AnnMarie was born in Johannesburg to Lithuanian Jewish immigrants Abraham and Polly Kantor. She met her future husband, who was also the child of first-generation Lithuanian Jews, while studying at Wits University. They married in 1955.

Harold became a partner in the law firm of James Kantor, AnnMarie’s brother, while pursuing his clandestine activities on behalf of the anti-apartheid resistance.

Although he wasn’t politically active, Kantor was arrested and tried alongside Mandela and the other Rivonia trialists. In the end, he was acquitted, but by then his legal practice was ruined. He also moved to the UK, embarking on a new career in business before dying, aged only 47, of a heart attack.

In the UK, AnnMarie and Harold went on to have successful careers in academia. AnnMarie obtained her PhD at Middlesex University and became a leading voice on gender equality, spearheading gender studies at the institution and being a founding member of the journal, Feminist Review. In addition to penning three academic books on gender and education, she wrote an autobiographical account, titled The Long Way Home, of her family’s experiences leading up to the Rivonia raid and afterwards.

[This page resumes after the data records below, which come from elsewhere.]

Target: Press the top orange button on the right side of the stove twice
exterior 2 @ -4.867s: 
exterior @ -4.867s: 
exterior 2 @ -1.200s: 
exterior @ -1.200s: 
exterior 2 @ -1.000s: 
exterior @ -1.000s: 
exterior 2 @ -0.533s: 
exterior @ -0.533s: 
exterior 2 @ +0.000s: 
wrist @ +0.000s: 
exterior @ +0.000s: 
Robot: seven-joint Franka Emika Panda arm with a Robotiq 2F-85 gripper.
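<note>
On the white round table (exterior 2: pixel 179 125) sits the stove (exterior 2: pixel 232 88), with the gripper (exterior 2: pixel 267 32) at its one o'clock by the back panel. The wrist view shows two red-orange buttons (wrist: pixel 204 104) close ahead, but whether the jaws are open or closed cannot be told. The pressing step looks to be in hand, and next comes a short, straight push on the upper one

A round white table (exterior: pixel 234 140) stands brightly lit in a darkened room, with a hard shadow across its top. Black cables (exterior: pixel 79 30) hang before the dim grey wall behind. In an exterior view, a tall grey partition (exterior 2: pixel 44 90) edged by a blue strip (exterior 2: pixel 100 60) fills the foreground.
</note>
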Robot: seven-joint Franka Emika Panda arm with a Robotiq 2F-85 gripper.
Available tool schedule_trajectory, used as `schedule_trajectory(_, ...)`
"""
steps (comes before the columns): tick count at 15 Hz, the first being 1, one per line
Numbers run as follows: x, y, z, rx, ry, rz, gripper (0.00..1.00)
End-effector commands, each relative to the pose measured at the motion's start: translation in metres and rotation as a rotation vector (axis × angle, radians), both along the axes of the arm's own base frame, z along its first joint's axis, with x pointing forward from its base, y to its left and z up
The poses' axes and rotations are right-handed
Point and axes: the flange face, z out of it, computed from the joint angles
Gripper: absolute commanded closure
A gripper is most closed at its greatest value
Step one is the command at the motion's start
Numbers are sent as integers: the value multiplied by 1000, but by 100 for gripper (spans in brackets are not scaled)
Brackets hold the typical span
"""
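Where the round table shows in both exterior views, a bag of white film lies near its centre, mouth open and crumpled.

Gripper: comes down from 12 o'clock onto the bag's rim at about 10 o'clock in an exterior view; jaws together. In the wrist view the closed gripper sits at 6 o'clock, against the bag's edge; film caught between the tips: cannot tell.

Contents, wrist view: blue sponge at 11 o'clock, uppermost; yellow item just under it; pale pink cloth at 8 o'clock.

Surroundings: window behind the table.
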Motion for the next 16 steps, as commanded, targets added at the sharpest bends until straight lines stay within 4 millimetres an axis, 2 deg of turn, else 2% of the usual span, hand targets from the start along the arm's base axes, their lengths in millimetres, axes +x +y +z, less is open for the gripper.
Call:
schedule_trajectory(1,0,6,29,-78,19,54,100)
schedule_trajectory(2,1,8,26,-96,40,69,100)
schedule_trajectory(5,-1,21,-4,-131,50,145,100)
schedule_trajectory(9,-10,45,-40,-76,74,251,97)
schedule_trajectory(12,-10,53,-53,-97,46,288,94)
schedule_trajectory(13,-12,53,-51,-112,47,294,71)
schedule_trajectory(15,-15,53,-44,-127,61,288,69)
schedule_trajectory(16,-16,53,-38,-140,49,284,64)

On her return to South Africa, she worked first in the Centre for Adult and Continuing Education and then at the Education Policy Unit at the University of the Western Cape, until her retirement in 1998.

Harold Wolpe died in 1996, aged 70. He and AnnMarie had three children: Peta, Tessa and Nicholas.

Nicholas, who was only three months old when his father was arrested, lives in Johannesburg. As the chief executive of the Liliesleaf Trust, he has been instrumental in turning the historic Liliesleaf Farm premises into one of South Africa’s foremost heritage sites.

In 2013, his mother was one of the panellists in a discussion, co-organised by the SA Jewish Board of Deputies and the Liliesleaf Trust, on South African Jewish responses to apartheid.

A memorial service for AnnMarie was held on February 16 at Temple Israel in Green Point.